Leaders Need These 3 Qualities to Develop a Great Corporate Culture

how to improve corporate culture

Building or changing your organization’s culture isn’t something that happens overnight. It takes a clear path to change and a firm commitment. Three things that make that path clearer are vision, trust, and self-reflection, according to Kip Hollister. At Bullhorn’s Engage 2015 conference, the founder and CEO of Hollister Staffing talked about these three qualities and the role they play in influencing your organization’s culture. Here’s how to build all three.


Organizations that want to move their culture in a new direction need to have a vision to guide them, Hollister says. To build that vision, she recommends these steps:

  • Believe. The first step is a small, but important nonetheless. Believing in yourself and the work you want to do to improve your company’s culture will be key to influencing other people in the organization.
  • Share your belief. It will take a team to make change, so you must convince others that change is possible and that they can make a difference.
  • Give examples. Storytelling is a powerful medium, and telling stories about how culture can change will inspire others to help. Hollister says that when she founded Hollister Staffing, she always made sure to have company parties no matter what the finances looked like. Doing so helped keep motivation and morale high, even in tough times.

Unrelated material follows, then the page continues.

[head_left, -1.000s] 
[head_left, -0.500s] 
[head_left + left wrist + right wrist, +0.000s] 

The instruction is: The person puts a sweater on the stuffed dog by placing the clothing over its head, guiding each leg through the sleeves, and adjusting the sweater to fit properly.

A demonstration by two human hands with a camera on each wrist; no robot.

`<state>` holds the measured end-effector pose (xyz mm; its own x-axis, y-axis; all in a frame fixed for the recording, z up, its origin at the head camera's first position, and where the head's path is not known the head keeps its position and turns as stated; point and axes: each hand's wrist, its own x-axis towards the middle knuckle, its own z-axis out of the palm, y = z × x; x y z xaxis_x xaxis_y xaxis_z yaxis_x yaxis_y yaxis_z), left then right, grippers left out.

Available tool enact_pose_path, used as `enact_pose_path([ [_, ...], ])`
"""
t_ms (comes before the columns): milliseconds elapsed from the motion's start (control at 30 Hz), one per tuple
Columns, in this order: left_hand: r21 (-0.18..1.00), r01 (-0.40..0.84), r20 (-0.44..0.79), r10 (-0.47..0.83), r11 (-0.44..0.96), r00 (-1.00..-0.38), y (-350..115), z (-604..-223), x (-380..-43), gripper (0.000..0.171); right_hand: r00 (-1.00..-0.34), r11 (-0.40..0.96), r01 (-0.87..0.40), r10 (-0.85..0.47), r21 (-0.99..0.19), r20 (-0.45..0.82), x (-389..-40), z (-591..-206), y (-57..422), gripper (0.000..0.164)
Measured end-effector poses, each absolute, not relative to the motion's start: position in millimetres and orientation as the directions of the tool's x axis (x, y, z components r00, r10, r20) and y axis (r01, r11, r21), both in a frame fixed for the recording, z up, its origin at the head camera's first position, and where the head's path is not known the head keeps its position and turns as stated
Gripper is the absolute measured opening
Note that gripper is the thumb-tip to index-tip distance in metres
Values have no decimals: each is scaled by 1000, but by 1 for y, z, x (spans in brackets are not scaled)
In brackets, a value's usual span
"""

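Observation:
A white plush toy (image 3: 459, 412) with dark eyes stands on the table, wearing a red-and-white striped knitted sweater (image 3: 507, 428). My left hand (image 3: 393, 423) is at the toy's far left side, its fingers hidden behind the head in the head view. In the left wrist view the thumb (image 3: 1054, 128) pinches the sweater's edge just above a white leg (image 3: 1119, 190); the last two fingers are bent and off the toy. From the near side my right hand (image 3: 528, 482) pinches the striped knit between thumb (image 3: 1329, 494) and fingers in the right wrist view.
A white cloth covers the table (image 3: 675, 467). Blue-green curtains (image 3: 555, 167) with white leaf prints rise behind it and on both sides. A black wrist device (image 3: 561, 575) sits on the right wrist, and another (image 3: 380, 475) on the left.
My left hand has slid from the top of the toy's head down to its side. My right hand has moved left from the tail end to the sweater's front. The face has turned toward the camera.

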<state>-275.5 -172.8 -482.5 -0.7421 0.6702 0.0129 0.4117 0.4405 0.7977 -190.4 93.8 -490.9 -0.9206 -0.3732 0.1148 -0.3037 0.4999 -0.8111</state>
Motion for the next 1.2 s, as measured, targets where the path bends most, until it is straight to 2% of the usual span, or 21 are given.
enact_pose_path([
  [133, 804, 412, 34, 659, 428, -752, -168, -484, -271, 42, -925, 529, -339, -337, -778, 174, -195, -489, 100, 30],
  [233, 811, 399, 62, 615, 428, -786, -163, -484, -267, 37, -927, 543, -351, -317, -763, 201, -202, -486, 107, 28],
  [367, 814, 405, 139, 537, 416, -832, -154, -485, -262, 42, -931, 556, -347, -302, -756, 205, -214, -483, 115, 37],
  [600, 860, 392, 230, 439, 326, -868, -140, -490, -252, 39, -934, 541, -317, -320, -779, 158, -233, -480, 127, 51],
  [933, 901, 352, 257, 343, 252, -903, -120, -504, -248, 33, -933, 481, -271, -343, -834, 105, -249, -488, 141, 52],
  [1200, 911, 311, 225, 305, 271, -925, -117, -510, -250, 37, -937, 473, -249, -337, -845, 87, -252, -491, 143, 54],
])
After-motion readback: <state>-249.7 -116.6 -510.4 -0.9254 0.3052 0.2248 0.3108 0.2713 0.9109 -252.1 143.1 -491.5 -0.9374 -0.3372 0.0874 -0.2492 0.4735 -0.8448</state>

Once you start sharing your vision, it’s time to build trust among your team. After all, change is always hard, and your push for change may make some people defensive. To build trust, work on using:

  • Transparent communication. Whether with direct reports, colleagues, your board, or mentors, you must communicate clearly. Expect others on your team to communicate openly and honestly with themselves and clients. At Engage, Hollister talked about one of her company’s clients that was planning on filing for bankruptcy when it owed Hollister Staffing about $900,000. The client’s CFO asked Hollister to trust the company’s efforts, and the client ended up paying what it owed, going through a reorganization, and actually remaining a client of Hollister Staffing. Without open communication, this relationship would have faltered.
  • Humility. Hollister also talked about how in the early days of her company, she was a self-described “battle axe” who demanded long hours from employees. In doing so, she lost her connection with her staff, and regained it only through a direct, honest meeting that helped her to understand her staff’s frustration. Don’t pretend you know everything – people will see through it.
  • Listening. Ask questions and listen to the answers you get. Meet with employees frequently to check in on how they’re feeling about their work and the direction of the company.


Hollister admits that this quality is a tough one for her. A trusted friend and executive coach talked to her about being somewhat uncoachable and some of the ways she could work through it:

  • Self-awareness. Pay attention to what others do, but understand yourself as well. Don’t blame others for their performance – look for ways you may have influenced (or failed to influence) their decisions.
  • Accountability. After her friend talked to her about her lack of coachability, Hollister signed up for a 9-month leadership training program to clarify her purpose and values. She ended up changing her own personal culture to live more authentically and honestly.

Understanding these factors can help leaders make a change, whether it’s on a personal level, a departmental level, or across the organization.